00:15:48.000And James Madison said in defending the United States Constitution that the most effective thing about the Constitution is its structure, the way it arranges the power between branches.
00:16:04.000James Madison, being the architect of the United States Constitution, realized that if one branch gets too strong, gets too powerful without having an equal or opposite reaction, to having a branch being able to put that in check, then the government will fall apart.

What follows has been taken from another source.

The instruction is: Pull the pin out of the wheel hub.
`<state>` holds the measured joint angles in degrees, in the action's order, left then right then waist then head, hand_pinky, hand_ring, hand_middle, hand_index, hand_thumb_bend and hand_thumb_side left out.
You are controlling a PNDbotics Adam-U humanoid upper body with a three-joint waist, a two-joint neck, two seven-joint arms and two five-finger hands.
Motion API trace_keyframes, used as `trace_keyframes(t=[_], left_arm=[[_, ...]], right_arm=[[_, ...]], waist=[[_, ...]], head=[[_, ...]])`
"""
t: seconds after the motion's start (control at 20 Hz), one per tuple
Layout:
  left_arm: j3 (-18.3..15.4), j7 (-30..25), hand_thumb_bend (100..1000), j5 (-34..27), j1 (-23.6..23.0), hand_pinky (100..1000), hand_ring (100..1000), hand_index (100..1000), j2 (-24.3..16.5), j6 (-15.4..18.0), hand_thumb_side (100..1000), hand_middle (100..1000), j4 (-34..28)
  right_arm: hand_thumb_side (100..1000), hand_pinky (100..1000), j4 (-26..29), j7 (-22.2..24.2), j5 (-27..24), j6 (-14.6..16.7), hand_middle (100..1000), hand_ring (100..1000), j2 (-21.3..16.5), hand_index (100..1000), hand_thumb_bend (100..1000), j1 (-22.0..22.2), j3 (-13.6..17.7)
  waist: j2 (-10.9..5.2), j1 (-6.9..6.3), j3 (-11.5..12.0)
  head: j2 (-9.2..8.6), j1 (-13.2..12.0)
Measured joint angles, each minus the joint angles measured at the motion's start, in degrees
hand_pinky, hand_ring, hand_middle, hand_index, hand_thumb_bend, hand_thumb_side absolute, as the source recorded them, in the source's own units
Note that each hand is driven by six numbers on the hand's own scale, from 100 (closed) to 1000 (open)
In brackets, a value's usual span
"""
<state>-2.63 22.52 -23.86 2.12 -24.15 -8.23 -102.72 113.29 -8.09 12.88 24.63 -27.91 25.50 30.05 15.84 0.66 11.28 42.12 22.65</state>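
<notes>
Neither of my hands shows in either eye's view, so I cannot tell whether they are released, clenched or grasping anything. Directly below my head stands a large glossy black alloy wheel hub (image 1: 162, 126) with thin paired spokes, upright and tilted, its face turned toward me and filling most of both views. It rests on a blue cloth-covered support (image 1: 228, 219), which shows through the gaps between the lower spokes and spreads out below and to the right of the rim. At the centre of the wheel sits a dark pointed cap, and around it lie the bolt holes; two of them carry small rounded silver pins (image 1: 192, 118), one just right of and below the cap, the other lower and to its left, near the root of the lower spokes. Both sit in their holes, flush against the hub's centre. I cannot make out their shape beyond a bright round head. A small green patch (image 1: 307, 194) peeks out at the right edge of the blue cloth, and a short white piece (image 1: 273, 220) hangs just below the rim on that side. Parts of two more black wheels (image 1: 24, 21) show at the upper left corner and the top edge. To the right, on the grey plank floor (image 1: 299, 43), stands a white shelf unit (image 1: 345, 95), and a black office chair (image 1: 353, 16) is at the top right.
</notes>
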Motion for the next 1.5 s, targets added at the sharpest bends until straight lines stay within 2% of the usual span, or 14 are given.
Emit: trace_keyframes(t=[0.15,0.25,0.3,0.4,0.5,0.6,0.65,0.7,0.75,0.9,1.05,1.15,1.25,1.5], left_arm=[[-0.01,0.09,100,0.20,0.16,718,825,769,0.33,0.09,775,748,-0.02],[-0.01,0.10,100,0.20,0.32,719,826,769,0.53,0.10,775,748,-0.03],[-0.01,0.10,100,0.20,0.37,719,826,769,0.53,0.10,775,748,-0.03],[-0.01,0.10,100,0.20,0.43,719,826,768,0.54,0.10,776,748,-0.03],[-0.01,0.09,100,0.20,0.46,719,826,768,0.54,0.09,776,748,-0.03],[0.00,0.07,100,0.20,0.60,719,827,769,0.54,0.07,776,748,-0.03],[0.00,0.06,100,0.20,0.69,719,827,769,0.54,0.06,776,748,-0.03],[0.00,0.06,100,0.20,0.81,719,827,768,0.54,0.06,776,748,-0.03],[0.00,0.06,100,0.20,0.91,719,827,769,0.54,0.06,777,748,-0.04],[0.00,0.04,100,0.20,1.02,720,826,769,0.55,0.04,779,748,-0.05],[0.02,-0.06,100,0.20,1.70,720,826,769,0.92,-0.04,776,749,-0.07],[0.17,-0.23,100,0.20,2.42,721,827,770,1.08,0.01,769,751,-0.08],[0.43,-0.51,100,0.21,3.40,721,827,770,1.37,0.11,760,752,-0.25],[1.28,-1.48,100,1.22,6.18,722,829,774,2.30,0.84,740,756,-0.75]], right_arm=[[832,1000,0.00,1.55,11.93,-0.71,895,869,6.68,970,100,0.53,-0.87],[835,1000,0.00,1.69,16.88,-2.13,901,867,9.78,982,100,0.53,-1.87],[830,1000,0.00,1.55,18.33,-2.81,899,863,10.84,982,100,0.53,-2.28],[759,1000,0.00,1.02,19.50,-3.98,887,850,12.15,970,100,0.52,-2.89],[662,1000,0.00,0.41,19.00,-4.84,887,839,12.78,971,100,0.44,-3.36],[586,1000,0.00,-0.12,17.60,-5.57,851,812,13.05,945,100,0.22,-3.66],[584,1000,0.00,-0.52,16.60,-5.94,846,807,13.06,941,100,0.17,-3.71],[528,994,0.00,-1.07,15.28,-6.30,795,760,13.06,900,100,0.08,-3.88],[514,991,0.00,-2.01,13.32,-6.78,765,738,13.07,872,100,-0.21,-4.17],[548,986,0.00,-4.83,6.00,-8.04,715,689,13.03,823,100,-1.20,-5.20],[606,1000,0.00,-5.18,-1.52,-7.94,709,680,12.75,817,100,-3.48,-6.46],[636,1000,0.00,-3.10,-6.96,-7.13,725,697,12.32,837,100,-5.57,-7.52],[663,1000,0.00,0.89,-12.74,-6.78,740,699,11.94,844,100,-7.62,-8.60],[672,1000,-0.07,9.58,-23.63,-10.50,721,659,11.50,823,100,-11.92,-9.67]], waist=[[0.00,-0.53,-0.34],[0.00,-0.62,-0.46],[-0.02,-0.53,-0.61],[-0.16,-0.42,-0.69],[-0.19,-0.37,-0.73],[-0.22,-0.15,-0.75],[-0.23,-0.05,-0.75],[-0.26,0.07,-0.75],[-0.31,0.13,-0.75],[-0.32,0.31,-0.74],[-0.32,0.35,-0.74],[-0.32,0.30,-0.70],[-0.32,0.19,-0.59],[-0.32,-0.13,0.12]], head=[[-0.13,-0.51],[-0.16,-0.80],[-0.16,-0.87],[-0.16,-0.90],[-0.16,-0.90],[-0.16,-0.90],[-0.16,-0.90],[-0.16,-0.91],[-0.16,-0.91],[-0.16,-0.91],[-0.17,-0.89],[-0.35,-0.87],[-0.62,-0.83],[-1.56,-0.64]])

00:16:21.000We must understand as we look to history, unlike what the 1619 Project will say, or Nicole Hanna-Jones, or Iber Mex Kendi, or Tahanisi Coates, that when you look through history, there are peaks and there are valleys in our history.
00:16:35.000There are things where you look backwards and you should just stand in awe.
00:16:41.000That you look at and it almost takes your breath away.
00:16:43.000Similar to going to Yosemite National Park or Grand Canyon, where you look back in your history and you say, how did they do that?
00:16:54.000You see, the current project that's happening that has been enacted by George Soros and Bezos and the people, the top levels of American society, is a top-down revolution to suffocate, eliminate, eradicate any form of loyalty, appreciation, or gratitude to America, the United States Constitution.
00:17:16.000And so on this day in 1787, this very day, the founders left that hall, deciding to commit to something that has never been done before.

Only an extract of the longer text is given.